LONDON (ShareCast) - Bus and train group Go-Ahead trades on a price/earnings ratio for the year of about 9.5 times, slightly lagging behind peers.
Given it has addressed worries about fuel price hedging, the discount could narrow. The happy coincidence for rail and bus companies of road congestion and high petrol prices will also ensure a steady stream of custom, writes the FT.
The one big uncertainty is whether Go-Ahead can retain its Southern rail franchise, from which it makes an estimated £30m a year. On a forward multiple of 10 times, yielding 4.6%, stay aboard for recovery. Buy says the Telegraph.
Investors should buy Go-Ahead now, before the stock gains momentum. The group's bus business is strong, and none of the company's train franchises are up for renewal for at least a year. Buy says the Independent.
Mulberry, the retailer of luxury handbags, wallets and other accessories reported an impressive set of preliminary results yesterday, with revenues up 14%. The shares trade on a prospective earnings multiple of a little under 19 times, which is clearly far higher than the average UK retailer, but is reasonable when compared with other luxury brands. Hold on says the Telegraph.
AIM-listed Accys Technologies owns the rights to a chemical treatment that gives fast-growing softwood the strength and durability of tropical hardwood. Accsys is making steady progress: it has secured licences in China and the Middle East, and made a maiden €7m profit, but Accsys’s principal end-market – construction – is faltering just as its methods gain wider acceptance. There will be better times to buy says the Times.
Norcros’s prospects have fallen sharply since last summer, and are getting still worse: spending on showers and tiles is closely linked to refurbishment activity, while its South Arican arm is struggling. At 25½p, or four times current-year earnings, a 13% dividend yield is the sole attraction. But that is insufficient reason to buy says the Times.
The problem for Cadbury investors is that, notwithstanding the momentum behind both sales and profits, the share price is assuming a takeover that may not emerge. Cadbury, though, may embark on the acquisition trail itself. There is also the risk that raw material price rises, particularly that of cocoa, will outstrip expectations in the second half of this year. At 628p, Cadbury can be no more than a hold says the Times.
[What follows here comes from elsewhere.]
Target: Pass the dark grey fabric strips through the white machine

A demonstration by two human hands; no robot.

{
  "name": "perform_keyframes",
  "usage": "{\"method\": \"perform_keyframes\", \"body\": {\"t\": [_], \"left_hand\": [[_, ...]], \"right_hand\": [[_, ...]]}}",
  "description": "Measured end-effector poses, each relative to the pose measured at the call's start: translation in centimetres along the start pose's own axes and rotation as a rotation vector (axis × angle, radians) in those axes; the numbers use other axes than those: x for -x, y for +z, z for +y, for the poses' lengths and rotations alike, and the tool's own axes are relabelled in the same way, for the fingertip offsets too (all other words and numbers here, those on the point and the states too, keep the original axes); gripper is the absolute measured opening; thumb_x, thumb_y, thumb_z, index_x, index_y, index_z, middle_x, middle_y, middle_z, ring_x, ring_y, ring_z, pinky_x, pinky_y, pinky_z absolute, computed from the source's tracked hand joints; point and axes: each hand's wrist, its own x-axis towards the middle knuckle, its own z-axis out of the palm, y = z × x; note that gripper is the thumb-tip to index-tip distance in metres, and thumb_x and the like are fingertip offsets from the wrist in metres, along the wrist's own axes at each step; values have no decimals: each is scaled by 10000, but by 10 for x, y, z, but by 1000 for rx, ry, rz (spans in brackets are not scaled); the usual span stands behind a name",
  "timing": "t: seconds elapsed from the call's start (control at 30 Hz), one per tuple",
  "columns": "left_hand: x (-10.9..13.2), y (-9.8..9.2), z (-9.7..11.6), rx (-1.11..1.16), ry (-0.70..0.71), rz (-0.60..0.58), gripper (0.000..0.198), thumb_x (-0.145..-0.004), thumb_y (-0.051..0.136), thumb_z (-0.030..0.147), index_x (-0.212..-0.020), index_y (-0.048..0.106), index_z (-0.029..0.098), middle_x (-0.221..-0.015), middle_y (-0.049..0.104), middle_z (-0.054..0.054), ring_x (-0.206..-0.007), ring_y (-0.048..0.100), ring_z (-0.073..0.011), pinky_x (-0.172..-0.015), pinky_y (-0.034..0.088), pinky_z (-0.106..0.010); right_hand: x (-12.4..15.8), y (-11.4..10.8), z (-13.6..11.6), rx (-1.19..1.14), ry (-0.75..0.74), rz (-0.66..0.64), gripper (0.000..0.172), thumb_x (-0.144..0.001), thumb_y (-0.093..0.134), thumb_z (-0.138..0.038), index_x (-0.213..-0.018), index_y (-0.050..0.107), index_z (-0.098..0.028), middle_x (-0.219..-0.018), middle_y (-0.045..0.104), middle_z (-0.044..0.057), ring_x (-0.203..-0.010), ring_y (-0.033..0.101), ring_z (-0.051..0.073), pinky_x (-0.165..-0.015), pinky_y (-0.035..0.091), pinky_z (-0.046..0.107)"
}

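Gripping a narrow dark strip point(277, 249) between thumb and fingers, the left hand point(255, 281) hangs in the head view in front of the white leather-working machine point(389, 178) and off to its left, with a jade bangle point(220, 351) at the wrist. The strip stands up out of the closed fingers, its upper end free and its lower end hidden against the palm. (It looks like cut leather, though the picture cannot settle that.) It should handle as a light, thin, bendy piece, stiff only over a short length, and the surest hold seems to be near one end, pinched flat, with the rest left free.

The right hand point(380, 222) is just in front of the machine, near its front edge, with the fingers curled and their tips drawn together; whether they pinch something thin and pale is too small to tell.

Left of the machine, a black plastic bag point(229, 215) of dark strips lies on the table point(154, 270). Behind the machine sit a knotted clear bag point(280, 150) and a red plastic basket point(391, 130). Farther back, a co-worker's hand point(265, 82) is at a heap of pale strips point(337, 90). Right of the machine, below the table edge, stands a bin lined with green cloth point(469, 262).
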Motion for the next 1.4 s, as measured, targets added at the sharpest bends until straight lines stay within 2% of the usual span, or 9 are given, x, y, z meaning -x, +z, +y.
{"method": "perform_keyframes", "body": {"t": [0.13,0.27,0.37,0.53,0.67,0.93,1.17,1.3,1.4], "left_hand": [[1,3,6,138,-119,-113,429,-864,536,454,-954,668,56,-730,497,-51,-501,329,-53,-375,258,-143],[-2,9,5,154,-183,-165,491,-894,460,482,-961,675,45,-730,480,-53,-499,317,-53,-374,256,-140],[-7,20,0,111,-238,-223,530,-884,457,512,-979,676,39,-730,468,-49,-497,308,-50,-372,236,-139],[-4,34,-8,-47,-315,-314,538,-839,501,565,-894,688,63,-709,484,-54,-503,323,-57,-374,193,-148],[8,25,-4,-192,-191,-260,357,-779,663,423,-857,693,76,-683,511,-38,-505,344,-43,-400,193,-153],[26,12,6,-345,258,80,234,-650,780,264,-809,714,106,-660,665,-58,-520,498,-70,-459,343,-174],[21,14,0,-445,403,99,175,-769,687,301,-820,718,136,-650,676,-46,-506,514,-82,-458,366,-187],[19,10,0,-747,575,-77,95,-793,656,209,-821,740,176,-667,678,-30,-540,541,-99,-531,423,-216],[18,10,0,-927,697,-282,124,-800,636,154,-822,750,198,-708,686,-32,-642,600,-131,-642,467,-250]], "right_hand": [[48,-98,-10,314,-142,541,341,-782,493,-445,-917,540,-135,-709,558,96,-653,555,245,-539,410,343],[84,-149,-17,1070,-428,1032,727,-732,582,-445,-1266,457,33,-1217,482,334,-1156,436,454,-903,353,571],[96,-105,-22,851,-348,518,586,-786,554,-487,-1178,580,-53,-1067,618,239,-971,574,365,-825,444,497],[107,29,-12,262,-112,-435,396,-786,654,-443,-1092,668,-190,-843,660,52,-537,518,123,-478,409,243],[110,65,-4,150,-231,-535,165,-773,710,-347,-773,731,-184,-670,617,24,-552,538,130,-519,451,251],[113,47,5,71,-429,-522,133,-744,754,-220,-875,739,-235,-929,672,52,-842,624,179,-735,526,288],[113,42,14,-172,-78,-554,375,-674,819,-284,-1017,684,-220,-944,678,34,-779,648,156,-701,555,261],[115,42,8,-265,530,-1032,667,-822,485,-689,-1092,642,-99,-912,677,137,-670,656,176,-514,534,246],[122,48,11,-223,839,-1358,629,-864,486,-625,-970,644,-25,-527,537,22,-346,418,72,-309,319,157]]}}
Like other food companies, Cadbury faces a challenging year as agricultural raw materials and oil prices keep rising. With its share price trading at 21.5 times expected 2008 earnings, Cadbury is more expensive than other food companies. This is reasonable, as long as it delivers on those more detailed forecasts says the FT.
The problem for Cadbury is that there does not seem to be a lot of juice left in the shares. While the company is in rude health, that is already priced into the stock. With commodity costs rising, by about £100m this year, now is not the time to buy. Hold says the Telegraph.
Sub-prime lender Cattles says it is well supported by its banks, and that its bespoke scoring system ensures that its clients are in a position to meet repayments. The problem is that the market will not favour a group that is exposed to the lower echelons of consumer lending, especially in the current market. Hold says the Independent.